About six months ago, my wife, stepdaughter, son, and I went to Chicago to visit the rest of my family. I owe my readers a more in-depth blog on that in the near future, but for now I wanted to share some reflections on indulgence, the old liberty vs. license debate.
The framework for my thinking about these things was that on the flight to Chicago I finished a book called "Reporter in Red China", by Charles Taylor (no, not the Liberian dictator). Taylor was a Canadian reporter stationed in China, and as such one of the few Westerners to witness the aftermath of the Great Leap Forward and the stirrings of the Cultural Revolution up close.
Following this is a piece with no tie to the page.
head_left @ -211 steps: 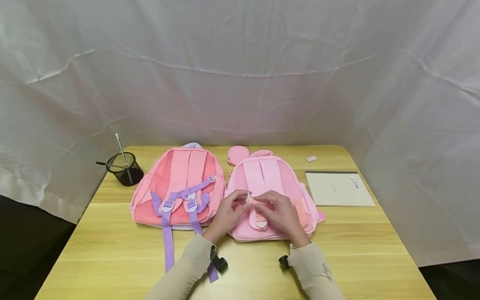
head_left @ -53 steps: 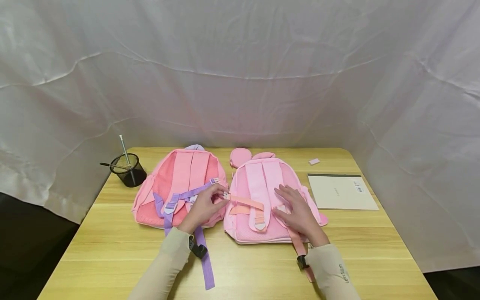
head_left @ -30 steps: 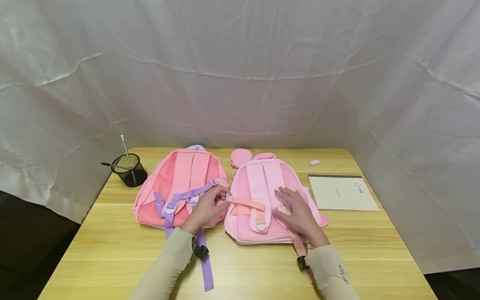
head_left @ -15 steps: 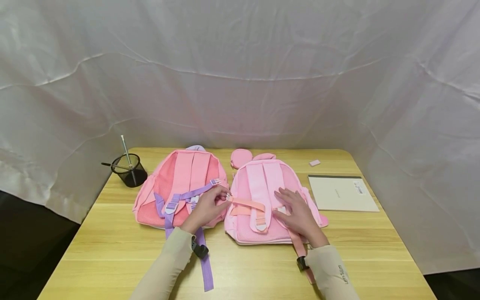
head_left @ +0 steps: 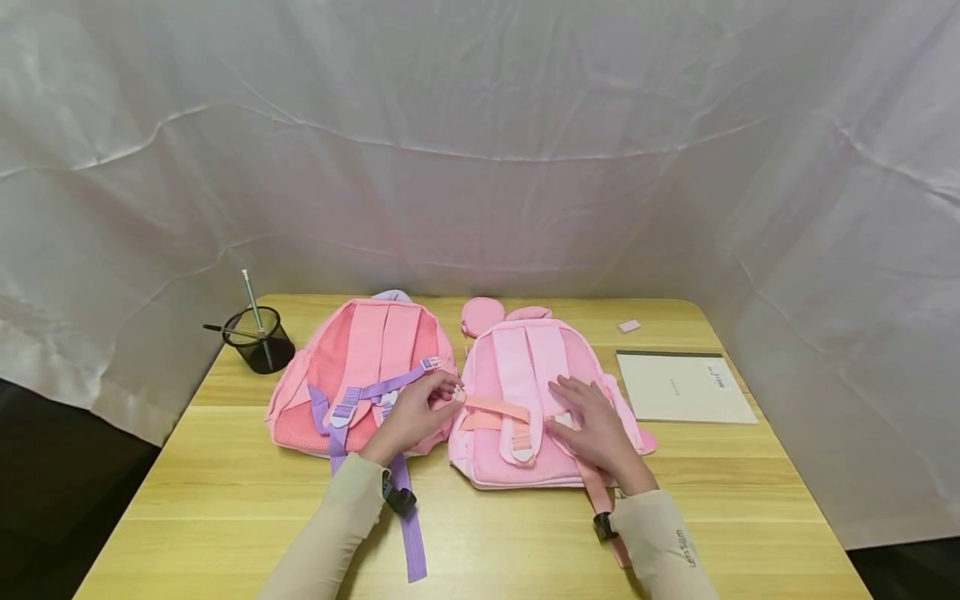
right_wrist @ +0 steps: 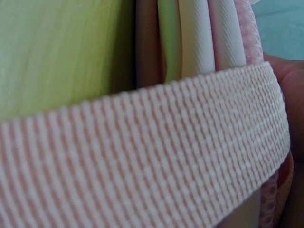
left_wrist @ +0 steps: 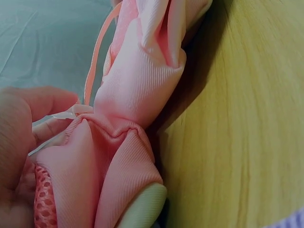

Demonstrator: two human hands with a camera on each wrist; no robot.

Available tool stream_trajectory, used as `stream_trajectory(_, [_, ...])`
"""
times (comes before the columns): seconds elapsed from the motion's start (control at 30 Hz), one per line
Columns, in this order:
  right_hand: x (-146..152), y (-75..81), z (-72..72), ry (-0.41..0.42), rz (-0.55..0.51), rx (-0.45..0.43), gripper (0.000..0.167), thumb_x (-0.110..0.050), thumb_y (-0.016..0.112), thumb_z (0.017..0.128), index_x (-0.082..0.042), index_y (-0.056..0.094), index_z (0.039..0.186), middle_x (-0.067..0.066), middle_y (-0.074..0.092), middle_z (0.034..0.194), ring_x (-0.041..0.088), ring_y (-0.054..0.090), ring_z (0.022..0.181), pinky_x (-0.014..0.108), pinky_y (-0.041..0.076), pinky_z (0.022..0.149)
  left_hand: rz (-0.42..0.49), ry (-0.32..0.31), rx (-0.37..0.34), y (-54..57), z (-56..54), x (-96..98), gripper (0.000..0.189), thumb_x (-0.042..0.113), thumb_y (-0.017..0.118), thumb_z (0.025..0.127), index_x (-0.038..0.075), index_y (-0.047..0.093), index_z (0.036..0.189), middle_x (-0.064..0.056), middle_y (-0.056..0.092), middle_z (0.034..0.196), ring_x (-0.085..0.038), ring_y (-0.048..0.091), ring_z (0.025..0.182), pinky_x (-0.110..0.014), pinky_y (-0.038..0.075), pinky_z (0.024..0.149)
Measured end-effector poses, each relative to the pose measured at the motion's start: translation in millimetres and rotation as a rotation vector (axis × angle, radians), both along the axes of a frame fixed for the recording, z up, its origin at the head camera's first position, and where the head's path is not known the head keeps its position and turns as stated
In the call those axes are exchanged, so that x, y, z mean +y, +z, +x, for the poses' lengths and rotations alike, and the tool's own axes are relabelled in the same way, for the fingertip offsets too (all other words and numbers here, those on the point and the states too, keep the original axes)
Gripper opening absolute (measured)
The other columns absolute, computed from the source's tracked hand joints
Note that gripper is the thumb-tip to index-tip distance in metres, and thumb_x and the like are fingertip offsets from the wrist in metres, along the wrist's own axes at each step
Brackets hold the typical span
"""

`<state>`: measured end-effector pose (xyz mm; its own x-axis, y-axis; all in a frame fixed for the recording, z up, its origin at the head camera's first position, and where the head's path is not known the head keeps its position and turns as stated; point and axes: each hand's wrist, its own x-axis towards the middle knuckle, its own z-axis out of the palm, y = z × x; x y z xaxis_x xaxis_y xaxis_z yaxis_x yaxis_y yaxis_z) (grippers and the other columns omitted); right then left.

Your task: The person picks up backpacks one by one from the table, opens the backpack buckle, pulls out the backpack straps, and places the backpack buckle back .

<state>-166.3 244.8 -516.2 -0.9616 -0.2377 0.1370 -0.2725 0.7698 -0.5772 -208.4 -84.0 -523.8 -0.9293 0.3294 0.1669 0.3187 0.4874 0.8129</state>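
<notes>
A pale pink backpack (head_left: 510, 350) lies back side up at the middle of the table, its shoulder straps showing. My left hand (head_left: 412, 412) is at its left edge and pinches a small white buckle (head_left: 459, 392) at the end of a peach strap (head_left: 495, 407), which stretches across the pack. Translucent plastic also shows between the fingers (left_wrist: 52, 99) in the left wrist view. My right hand (head_left: 596, 421) rests on the pack's right shoulder strap, fingers loosely spread, thumb beside a white strap adjuster (head_left: 562, 419). A ribbed strap end (right_wrist: 156, 147) crosses the right wrist view.
Left of it lies a coral backpack (head_left: 367, 333) with purple straps (head_left: 414, 546) hanging toward the front. A black mesh pen cup (head_left: 258, 342) stands at the left. To the right are a notebook (head_left: 686, 387) and a pink eraser (head_left: 629, 326). Grey fabric (head_left: 480, 167) hangs behind.
Seven seconds ago both hands were together at the pack's middle. Since then the left hand has drawn the buckle left and the right has moved right. Over the last second, almost nothing has moved.
</notes>
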Motion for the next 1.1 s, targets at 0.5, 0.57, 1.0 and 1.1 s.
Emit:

The book is a fascinating look at daily life during a distinct period in China's history: the mid-1960s.
Anyway, aside from his understandable and oft-since-repeated interest in the privations and difficulties of life in China (lack of liberty, lack of luxuries, etc.), I was stricken by the author's depiction of a nation of people relatively well-cared-for by the State and each other. Above all I got a sense of a nation moving forward in lockstep, progressing toward a better tomorrow. From traditional festivals to the adoption of new egalitarian values to the plans for economic growth and well-being, Taylor's book shows a society of people sharing a common purpose. Despite the occasional government excesses and oppression from which the people were suffering in that period, the salient feature of Taylor's book is a constant improvement in people's well-being thanks to a sense of the collective, of the common good.
If Taylor's portrayal of the national project (which comes out as positive despite his obvious misgivings about China and Western frame of reference) is accurate, then today's economic boom and steady rise in living standards in China is the fruit of this common effort, this subjugation of personal, short-term comfort to the greater good. In China it has taken the form of a monolithic dictatorship, but the phenomenon of a unified society rapidly improving its economic well-being also mirrors the US experience. In various moments of our history, we have seen our collective fortunes rise as the society banded together for a common project. The most-cited example is the post-World War II economic expansion in the 1950s and 1960s. In this era the people of the US harnessed a sense of our intertwined fates (likely inspired by the shared wartime experience) to create a prosperous society. Economic inequality was low, medicine and electricity arrived to almost everyone, educational attainment steadily increased, both unions and private companies were strong. Common depictions of this era highlight the rigid cultural and moral strictures that bound people, with the extreme manifestation being the McCarthy Communist witch hunt. I sometimes wonder if an inherent part of this type of rapid, shared economic development is a certain suppression of personal freedoms. If everyone can do whatever he pleases, then it's difficult to undertake large-scale pursuits requiring a shared set of values and a unified front of work.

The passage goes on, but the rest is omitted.